WORK REQUIRED
Pictures should be left out when the listing below is repeated word for word.

GIVEN DATA
· · · ·

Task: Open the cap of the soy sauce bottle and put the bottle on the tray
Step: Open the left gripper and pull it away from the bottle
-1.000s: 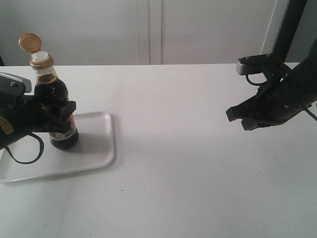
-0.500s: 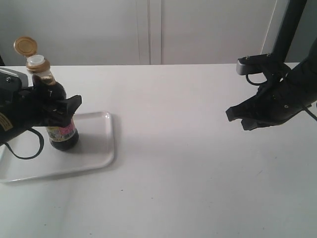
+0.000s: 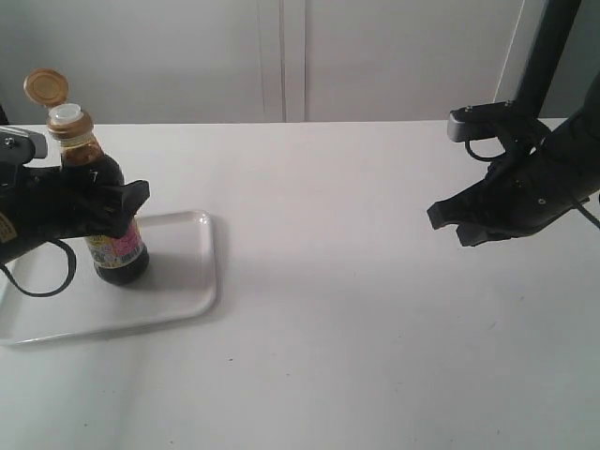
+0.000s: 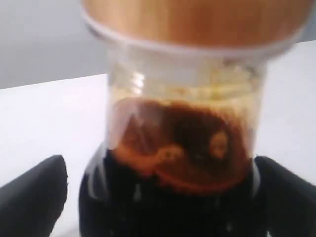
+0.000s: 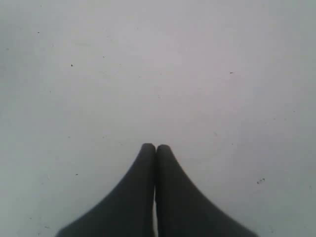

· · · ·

ANSWER BOX
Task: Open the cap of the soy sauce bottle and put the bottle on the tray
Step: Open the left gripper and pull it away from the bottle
-1.000s: 
-0.500s: 
+0.000s: 
+0.000s: 
+0.000s: 

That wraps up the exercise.